Scientists are working on a procedure that they hope will lead to a simple blood test for mad cow disease in humans, called variant Creutzfeldt-Jakob Disease.

Variant CJD develops after infection to the bovine spongiform encephalopathy (BSE) prion from eating infected cattle meat. Following exposure, there can be a long silent period before the prion spreads to the brain and causes symptoms. During this silent period, infected individuals can pass the disease on to others by blood transfusion.

At present, the only way to confirm a case of mad cow disease is after a patient has died of the disease, when doctors can test brain tissue for the presence of abnormal proteins called prions.

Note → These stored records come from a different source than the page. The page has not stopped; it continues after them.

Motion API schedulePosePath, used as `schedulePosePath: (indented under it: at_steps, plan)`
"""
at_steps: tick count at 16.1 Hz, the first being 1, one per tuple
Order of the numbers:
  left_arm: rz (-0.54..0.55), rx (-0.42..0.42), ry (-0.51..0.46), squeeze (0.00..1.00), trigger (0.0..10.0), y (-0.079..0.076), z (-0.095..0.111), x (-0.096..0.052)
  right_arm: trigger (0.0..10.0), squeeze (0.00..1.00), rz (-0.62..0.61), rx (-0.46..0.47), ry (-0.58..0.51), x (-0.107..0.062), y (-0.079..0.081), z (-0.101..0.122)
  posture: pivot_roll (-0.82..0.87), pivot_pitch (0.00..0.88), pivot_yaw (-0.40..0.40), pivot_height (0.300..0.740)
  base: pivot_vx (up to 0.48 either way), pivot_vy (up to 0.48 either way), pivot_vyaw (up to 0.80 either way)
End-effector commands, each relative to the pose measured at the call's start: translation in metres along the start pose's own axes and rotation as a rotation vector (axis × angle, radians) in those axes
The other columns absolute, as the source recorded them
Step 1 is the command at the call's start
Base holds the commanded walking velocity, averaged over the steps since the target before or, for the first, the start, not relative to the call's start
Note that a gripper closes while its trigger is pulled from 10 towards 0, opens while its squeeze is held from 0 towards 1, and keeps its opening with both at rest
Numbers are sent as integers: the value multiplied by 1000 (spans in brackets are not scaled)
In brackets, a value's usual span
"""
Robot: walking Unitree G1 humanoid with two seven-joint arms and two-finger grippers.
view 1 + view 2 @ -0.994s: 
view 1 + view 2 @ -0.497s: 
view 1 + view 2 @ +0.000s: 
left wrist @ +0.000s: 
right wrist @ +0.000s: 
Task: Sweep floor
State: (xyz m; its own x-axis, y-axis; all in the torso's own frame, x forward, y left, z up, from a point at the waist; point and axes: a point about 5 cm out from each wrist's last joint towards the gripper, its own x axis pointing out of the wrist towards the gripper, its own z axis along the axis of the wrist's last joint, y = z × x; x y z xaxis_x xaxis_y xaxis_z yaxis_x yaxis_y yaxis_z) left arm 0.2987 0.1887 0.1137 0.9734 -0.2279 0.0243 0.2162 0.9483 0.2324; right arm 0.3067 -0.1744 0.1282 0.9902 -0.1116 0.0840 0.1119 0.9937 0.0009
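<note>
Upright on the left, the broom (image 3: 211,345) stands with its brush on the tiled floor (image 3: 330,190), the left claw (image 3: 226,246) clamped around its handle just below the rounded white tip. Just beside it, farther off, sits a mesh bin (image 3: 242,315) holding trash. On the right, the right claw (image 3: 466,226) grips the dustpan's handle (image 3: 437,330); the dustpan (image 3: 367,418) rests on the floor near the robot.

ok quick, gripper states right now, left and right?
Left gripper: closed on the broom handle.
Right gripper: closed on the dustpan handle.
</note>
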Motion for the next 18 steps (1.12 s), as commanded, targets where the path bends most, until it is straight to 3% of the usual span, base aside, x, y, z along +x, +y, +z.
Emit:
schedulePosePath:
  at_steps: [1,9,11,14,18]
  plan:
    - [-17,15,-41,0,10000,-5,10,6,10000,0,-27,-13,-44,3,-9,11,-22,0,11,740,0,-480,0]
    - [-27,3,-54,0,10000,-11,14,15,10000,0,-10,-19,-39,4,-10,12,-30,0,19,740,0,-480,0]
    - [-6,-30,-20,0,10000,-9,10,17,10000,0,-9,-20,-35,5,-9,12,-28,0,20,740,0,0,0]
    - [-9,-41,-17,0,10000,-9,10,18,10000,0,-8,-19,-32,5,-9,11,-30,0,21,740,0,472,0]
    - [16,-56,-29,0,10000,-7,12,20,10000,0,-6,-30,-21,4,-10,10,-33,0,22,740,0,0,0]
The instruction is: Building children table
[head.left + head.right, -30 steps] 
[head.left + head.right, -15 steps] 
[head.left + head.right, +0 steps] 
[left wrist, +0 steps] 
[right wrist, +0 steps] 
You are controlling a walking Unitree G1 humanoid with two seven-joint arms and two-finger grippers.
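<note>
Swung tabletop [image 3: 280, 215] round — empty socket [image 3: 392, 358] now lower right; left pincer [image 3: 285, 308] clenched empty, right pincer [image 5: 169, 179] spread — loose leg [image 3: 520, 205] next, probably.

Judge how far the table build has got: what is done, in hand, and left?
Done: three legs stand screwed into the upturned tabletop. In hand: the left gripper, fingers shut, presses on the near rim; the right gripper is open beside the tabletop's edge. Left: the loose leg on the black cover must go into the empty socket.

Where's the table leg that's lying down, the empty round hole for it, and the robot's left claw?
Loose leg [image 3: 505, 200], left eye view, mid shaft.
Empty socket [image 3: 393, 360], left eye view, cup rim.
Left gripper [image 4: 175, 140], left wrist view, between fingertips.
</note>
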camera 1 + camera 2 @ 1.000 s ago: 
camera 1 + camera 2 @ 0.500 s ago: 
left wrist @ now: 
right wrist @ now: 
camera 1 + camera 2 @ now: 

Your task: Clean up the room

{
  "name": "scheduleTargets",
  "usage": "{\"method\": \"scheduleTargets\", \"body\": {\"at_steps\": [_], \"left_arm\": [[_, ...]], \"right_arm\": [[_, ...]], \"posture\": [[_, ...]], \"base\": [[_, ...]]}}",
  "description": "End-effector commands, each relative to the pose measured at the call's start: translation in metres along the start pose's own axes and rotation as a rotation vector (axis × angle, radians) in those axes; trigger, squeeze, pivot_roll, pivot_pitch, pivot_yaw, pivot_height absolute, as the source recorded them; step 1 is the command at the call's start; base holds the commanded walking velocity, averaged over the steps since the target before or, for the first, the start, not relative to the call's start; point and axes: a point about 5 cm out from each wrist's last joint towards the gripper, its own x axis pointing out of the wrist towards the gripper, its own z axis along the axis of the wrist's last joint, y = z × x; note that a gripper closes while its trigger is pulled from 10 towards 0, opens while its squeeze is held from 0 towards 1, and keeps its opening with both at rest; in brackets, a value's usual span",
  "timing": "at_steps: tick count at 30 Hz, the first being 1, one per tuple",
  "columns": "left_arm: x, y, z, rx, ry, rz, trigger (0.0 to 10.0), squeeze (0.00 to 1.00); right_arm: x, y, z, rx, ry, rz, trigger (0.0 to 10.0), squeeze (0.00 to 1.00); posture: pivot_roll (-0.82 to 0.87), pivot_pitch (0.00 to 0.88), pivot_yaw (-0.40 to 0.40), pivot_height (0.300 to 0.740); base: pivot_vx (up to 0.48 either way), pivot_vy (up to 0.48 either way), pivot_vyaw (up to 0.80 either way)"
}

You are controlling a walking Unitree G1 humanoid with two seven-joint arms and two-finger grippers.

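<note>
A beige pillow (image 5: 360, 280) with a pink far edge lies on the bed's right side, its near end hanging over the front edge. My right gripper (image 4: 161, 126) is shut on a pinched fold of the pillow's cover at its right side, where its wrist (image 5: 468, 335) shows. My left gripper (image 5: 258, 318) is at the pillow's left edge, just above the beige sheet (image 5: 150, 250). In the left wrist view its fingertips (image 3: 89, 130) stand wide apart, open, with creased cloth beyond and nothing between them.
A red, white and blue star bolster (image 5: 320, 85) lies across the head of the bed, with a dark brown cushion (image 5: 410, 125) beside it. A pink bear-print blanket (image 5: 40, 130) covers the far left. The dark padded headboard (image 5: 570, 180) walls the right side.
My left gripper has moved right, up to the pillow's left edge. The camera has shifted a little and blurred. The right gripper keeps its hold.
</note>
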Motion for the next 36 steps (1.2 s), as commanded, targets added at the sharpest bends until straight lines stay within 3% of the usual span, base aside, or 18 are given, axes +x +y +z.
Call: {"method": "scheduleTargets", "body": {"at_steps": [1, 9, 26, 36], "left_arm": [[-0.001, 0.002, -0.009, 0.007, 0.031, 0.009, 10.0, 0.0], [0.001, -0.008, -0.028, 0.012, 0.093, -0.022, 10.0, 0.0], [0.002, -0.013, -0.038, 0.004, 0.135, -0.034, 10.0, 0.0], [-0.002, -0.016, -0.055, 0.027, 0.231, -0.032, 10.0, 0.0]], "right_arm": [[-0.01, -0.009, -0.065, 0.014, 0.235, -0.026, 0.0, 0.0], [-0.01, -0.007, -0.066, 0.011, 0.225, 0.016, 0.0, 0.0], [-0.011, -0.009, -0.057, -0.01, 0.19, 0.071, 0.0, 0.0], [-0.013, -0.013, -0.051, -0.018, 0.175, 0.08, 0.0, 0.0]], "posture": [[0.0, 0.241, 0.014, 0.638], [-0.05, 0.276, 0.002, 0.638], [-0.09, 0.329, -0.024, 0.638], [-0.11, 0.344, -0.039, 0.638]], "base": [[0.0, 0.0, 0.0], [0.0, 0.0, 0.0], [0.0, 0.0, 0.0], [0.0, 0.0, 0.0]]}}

No blood test has existed because BSE prions appear in very low levels in the blood.

Now, a team from Edinburgh University team has found a way to boost prion numbers cells to improve the sensitivity of current detection tests and to confirm a diagnosis.

The technique, known as protein misfolding cyclic amplification (PMCA), works by mimicking and accelerating the replication of prions so they are more easily detected in test samples.

Their work features in the Journal of Pathology.

So far, the method has been tested mainly in animal models. But the Edinburgh team has shown for the first time that it is possible to use the technique to amplify the number of vCJD prions in infected human brain tissue extracts by using normal human blood cells (platelets) to drive the reaction.

The team stresses that the work is at an early stage, but co-researcher James Ironside, of the National CJD Surveillance Unit at the University of Edinburgh says the findings "provide us with an invaluable tool to study one of the fundamental aspects of variant CJD and take us one step closer towards supporting a test to screen for individuals."